Institutions out, hedge funds in?
Delek Group tried to soothe investors by voluntarily publishing its projected cash flow for the next six years. So far, however, this has not worked, because of concerns in the market about the working assumptions on which the projection was based. At least to judge from the capital market's behavior, Delek Group is already on a steep slope leading inevitably to a huge debt settlement.
Investment institutions are also starting to scale back their holdings in Delek Group's securities, and hedge funds specializing in high-risk debt are taking their place. These funds will be the first to press the company's board of directors to take various measures to protect their rights, including measures for raising capital and selling assets.
Sources inform "Globes" that research company Entropy distributed an economic analysis of Delek Group's ability to pay its debts to its customers among the investment institutions on Sunday. This study shows that Entropy believes that Delek Group will be able to meet its financial obligations in the coming quarters, but is concerned about the more distant future.
"The risk threatening it is a sustained decline in oil and gas prices, which is likely to cause holders of the long-term bond series to demand a halt in payments, and possibly even a debt settlement," writes Entropy analyst Ora Walach. "Current prices of the company's indicate that investors regard a debt settlement scenario as highly likely."
Walach adds that a change could occur in the near future if the trend reverses and oil and gas prices rise once again. Otherwise, it cannot be ruled out that raising capital, despite the especially difficult conditions (a fall of over 70% in the share price since the beginning of the year), or a sale of assets that will surprise the market will be necessary in order to halt the bonds' crash.
Walach goes on to write, "A continued slide in oil and gas prices, without an injection of capital, is liable to bring a debt settlement very close." Walach wrote his comments before the latest fall in oil prices.

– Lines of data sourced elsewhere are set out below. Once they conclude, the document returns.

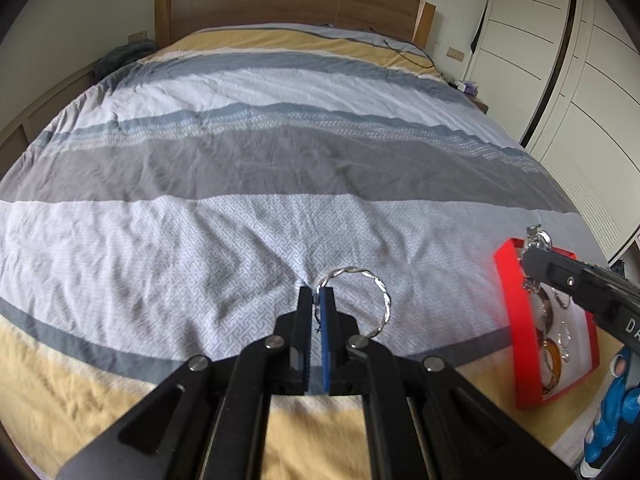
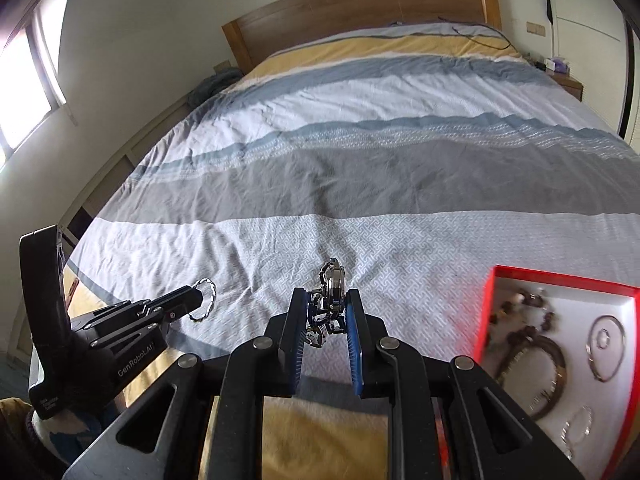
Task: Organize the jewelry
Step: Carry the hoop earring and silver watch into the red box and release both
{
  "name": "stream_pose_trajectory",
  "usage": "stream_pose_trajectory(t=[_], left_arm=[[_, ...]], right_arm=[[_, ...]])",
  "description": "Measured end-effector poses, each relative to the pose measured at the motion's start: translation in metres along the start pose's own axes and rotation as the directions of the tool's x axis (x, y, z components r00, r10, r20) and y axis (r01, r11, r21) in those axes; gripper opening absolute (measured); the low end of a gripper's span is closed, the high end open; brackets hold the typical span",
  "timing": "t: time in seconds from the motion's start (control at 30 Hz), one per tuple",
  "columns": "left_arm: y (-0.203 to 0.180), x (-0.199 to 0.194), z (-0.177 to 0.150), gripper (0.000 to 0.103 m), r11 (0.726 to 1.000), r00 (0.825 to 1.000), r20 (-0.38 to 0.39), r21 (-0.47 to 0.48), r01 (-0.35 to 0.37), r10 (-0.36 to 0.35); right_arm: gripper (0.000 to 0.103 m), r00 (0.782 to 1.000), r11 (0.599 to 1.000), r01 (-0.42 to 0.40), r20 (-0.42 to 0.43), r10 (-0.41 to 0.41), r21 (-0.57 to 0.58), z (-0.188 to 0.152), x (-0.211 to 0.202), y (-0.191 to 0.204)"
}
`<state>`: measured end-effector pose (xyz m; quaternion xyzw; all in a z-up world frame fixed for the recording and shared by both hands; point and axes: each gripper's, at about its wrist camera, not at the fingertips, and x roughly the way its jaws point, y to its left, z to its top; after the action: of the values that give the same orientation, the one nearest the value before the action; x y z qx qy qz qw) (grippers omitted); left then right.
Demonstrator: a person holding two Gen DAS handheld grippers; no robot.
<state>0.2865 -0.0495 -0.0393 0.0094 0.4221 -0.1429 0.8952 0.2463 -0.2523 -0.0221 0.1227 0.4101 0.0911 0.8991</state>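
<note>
My right gripper (image 2: 326, 312) has its blue pads clamped on a metal watch (image 2: 334, 284), bracelet links bunched between them, above the patterned band of the bed (image 2: 360, 168). At my left, the left gripper (image 2: 198, 294) pinches a twisted silver bangle (image 2: 208, 294). Near the bed's right edge sits a red box (image 2: 486, 320) holding bracelets and rings, blurred

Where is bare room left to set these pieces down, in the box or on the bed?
The red box is crowded along its left side and middle; white floor shows only near its far right corner. The striped bedspread lies bare from the box's left wall across to the headboard.
</note>
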Motion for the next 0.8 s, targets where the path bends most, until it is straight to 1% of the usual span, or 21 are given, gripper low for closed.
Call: stream_pose_trajectory(t=[0.2,0.43,0.63,0.8], left_arm=[[-0.027,-0.047,-0.005,0.003,1.0,0.999,0.045,0.024,-0.002,0.001],[-0.07,-0.085,-0.016,0.003,0.998,0.996,0.083,0.065,0.021,-0.026],[-0.115,-0.101,-0.022,0.003,0.991,0.992,0.11,0.122,0.05,-0.063],[-0.151,-0.098,-0.024,0.003,0.985,0.99,0.107,0.158,0.075,-0.092]], right_arm=[[0.018,0.999,1.0,0.027,0.045,-0.028,0.006,-0.012,-0.055,-0.006],[0.019,0.993,0.996,0.072,0.086,-0.075,0.045,-0.031,-0.106,-0.028],[0.019,0.987,0.992,0.107,0.11,-0.114,0.068,-0.046,-0.139,-0.05],[0.019,0.981,0.985,0.139,0.118,-0.151,0.099,-0.056,-0.158,-0.076]])
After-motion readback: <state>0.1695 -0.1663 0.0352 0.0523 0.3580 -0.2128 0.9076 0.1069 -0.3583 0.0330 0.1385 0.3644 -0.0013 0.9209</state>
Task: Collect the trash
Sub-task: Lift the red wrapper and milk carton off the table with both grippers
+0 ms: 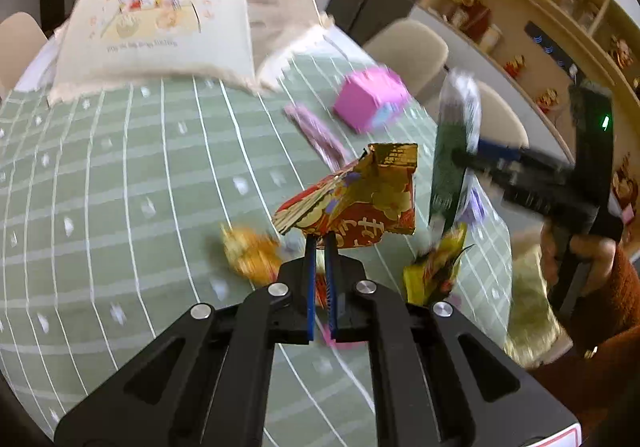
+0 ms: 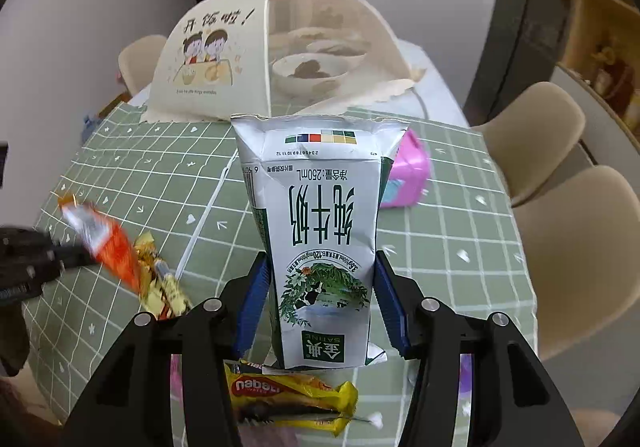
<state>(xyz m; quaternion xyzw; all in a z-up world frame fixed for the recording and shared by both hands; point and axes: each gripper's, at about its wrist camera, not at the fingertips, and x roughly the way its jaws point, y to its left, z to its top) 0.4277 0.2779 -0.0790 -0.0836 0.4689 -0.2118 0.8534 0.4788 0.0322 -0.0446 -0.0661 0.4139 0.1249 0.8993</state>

Will Delek Group receive the dividends it needs?
Delek Group has reinvented itself over the past year, assuming greater exposure to energy and fuel. Its three main activities currently consist of its holdings in Ithaca, Delek Drilling, and Delek Israel.
Ithaca is involved in oil production in the North Sea, while Delek Drilling is active in the natural gas sector through holdings in gas reservoirs in the Mediterranean Sea. Delek Israel works in the Israeli fuel market, which is highly competitive, with low profit margins.
Over the past year, Delek Group has sold its holdings in insurance company Phoenix and vehicle importer Delek Motors for NIS 2 billion. Delek Group, however, invested much of these proceeds in Ithaca, which purchased active oil fields in the North Sea from US company Chevron for $1.7 billion.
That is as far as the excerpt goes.